Green Tree Financial Corporation
1100 Landmark Towers
345 St. Peter Street
St. Paul, Minnesota 55102-1639

       Re:  Registration Statement on Form S-3
    
Ladies and Gentlemen:       
            
          We have acted as counsel to Green Tree Financial Corporation, a 
Delaware corporation (the "Company"), in connection with the preparation of a
Registration Statement on Form S-3 filed by the Company with the Securities and
Exchange Commission (the "Commission") on April 10, 1998, (the "Registration
Statement"), relating to the registration by the Company of $2,000,000,000 of
Certificates for Home Improvement Loans (the "Certificates"). The Certificates
are proposed to be issued from time to time in series under separate Pooling and
Servicing Agreements, each in substantially the form incorporated by reference
as an exhibit to the Registration Statement (each such agreement, a "Pooling and
Servicing Agreement"), between the Company, as seller and servicer, and a bank
or trust company, as trustee (the "Trustee"). The Company may provide a Limited
Guaranty (the "Limited Guaranty") with respect to one or more classes of any
series of Certificates.

          We have examined the Registration Statement, and such other 
documents, and have reviewed such questions of law, as we have considered 
necessary and appropriate for the purposes of this opinion. Based on the 
foregoing, we are of the opinion that:
           
          1.   Each Pooling and Servicing Agreement, when it has been duly 
authorized by the Board of Directors of the Company (or the Executive
Committee thereof), and duly executed and delivered by the Company and the
Trustee, will constitute the valid and binding obligation of the Company and
the Limited Guaranty, if any, provided for therein will constitute the valid
and binding obligation of the Company.      

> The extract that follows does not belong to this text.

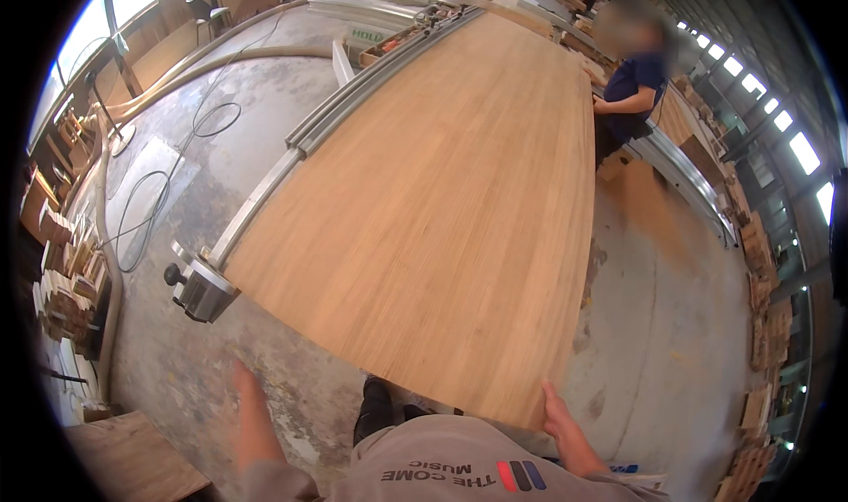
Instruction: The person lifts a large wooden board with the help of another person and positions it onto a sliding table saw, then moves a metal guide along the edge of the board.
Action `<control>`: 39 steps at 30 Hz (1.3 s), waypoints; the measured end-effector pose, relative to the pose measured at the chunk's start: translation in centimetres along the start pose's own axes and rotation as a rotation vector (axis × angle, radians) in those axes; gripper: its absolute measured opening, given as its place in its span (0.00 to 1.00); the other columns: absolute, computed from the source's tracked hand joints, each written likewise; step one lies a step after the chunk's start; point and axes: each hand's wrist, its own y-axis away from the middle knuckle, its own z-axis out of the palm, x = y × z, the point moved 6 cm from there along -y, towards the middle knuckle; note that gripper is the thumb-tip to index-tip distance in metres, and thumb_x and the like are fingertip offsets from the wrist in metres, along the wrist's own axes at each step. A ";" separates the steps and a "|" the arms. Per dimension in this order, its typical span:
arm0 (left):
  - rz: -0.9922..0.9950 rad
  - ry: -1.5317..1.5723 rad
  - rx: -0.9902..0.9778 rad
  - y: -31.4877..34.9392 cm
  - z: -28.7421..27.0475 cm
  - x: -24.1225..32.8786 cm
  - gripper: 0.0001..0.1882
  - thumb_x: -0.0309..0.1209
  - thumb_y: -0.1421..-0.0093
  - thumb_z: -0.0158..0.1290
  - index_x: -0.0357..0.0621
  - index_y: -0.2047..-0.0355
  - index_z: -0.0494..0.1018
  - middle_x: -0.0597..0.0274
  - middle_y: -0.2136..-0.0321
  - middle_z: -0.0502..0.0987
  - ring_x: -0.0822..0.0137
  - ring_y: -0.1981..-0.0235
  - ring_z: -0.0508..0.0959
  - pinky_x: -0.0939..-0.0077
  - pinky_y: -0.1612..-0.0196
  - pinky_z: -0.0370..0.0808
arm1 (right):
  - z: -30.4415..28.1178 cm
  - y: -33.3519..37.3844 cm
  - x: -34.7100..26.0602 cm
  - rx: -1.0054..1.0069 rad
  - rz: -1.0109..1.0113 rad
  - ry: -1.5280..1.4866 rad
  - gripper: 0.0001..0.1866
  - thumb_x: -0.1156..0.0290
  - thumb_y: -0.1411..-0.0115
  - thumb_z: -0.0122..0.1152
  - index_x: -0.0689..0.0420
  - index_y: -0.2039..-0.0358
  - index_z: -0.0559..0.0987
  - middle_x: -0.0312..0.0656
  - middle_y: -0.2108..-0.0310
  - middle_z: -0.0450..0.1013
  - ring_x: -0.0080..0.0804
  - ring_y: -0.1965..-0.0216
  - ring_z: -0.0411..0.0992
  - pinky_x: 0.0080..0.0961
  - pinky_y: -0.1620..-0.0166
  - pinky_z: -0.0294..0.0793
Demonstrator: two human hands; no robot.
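Steadying the big, flat, light-brown wooden board (433, 210) in front seems the step now; the next move likely calls for a second hold. The right hand (559, 415) grips its near right corner. The left hand (244, 376) is apart from it, fingers too blurry to tell.

Dark lettering (439, 475), 2 lines, on shirt (442, 444); green letters (367, 34), seemingly on box (357, 48).
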 end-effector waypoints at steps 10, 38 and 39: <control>-0.167 -1.314 -0.454 27.1 -11.2 -29.6 0.31 0.50 0.44 0.45 0.25 0.61 0.71 0.40 0.66 0.76 0.45 0.64 0.75 0.56 0.60 0.70 | -0.5 -2.1 1.3 -0.182 0.058 -0.047 0.33 0.51 0.38 0.46 0.62 0.41 0.59 0.46 0.42 0.61 0.36 0.43 0.62 0.34 0.42 0.61; -0.022 -0.868 -0.174 38.5 -8.0 -32.1 0.20 0.40 0.44 0.50 0.29 0.66 0.72 0.51 0.72 0.75 0.59 0.69 0.73 0.63 0.66 0.69 | 0.3 -2.0 -0.2 -0.282 0.136 0.055 0.31 0.57 0.44 0.58 0.65 0.46 0.65 0.46 0.49 0.67 0.36 0.50 0.67 0.34 0.51 0.69; 0.040 -1.010 -0.253 38.7 -8.4 -32.9 0.20 0.40 0.44 0.50 0.30 0.65 0.72 0.51 0.71 0.75 0.58 0.68 0.73 0.62 0.65 0.69 | 0.1 -2.0 -0.3 -0.286 0.136 0.056 0.31 0.57 0.44 0.58 0.65 0.46 0.65 0.46 0.49 0.67 0.36 0.50 0.67 0.34 0.50 0.69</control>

          2.   Each series of Certificates, when duly executed and delivered 
in accordance with the terms of the Pooling and Servicing Agreement relating 
to that series, will be legally and validly issued, and the holders of such 
Certificates will be entitled to the benefits of that Pooling and Servicing 
Agreement.

<PAGE>
   
 
 
                             DORSEY & WHITNEY LLP

Green Tree Financial Corporation
April 10, 1998
Page 2

          The opinions set forth above are subject to the following 
qualifications and exceptions:
    
          (a)  In rendering the opinions set forth above, we have assumed 
     that, at the time of the execution of the applicable Pooling and
     Servicing Agreement and the execution and delivery of the related series
     of Certificates, there will not have occurred any change in the law
     affecting the authorization, execution, delivery, validity or
     enforceability of the Certificates or any Limited Guaranty, the
     Registration Statement will have been declared effective by the
     Commission and will continue to be effective, none of the particular
     terms of a series of Certificates will violate any applicable law and
     neither the issuance and sale thereof nor the compliance by the Company
     with the terms thereof will result in a violation of any agreement or
     instrument then binding upon the Company or any order of any court or
     governmental body having jurisdiction over the Company.     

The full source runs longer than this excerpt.